Tree-related microhabitats (TReMs) have been proposed as important indicators of biodiversity to guide forest management. However, their application has been limited mostly to temperate ecosystems, and it is largely unknown how the diversity of TReMs varies along environmental gradients. In this study, we assessed the diversity of TReMs on 180 individual trees and 46 plots alongside a large environmental gradient on Kilimanjaro, Tanzania. We used a typology adjusted to tropical forests and a tree-climbing protocol to obtain quantitative information on TreMs on large trees and dense canopies. We computed the diversity of TReMs for each individual tree and plot and tested how TReM diversity was associated with properties of individual trees and environmental conditions in terms of climate and human impact. We further used non-metric multidimensional scaling (NMDS) to investigate the composition of TReM assemblages alongside the environmental gradients.
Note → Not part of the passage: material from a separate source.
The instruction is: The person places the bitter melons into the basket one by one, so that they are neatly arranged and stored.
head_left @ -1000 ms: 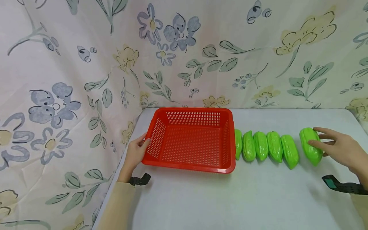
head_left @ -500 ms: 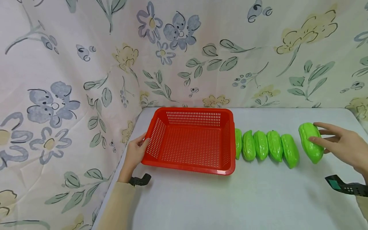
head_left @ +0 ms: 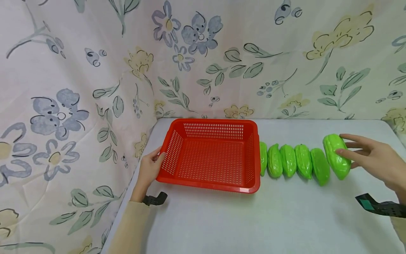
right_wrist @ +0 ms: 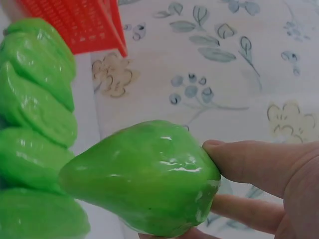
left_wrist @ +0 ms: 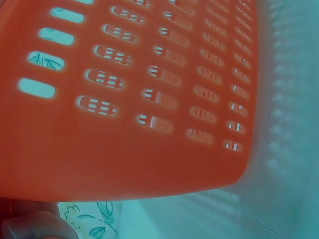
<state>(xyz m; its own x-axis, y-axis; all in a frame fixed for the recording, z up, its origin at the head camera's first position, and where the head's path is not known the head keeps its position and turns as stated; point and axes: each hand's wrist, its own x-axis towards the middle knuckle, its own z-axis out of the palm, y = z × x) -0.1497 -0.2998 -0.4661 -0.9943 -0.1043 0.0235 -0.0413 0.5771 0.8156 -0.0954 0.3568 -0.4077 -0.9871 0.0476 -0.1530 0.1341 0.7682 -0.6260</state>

We found that diameter at breast height (DBH) and height of the first branch were the most important determinants of TReM diversity on individual trees, with higher DBH and lower first branch height promoting TReM diversity. At the plot level, we found that TReM diversity increased with mean annual temperature and decreased with human impact. The composition of TReMs showed high turnover across ecosystem types, with a stark difference between forest and non-forest ecosystems. Climate and the intensity of human impact were closely associated with TReM composition. Our study is a first test of how TReM diversity and composition vary along environmental gradients in tropical ecosystems. The importance of tree size and architecture in fostering microhabitat diversity underlines the importance of large veteran trees. Because diversity and composition of TReMs are sensitive to climate and land-use effects, our study suggests that TReMs can be used to efficiently monitor consequences of global change on tropical forest biodiversity.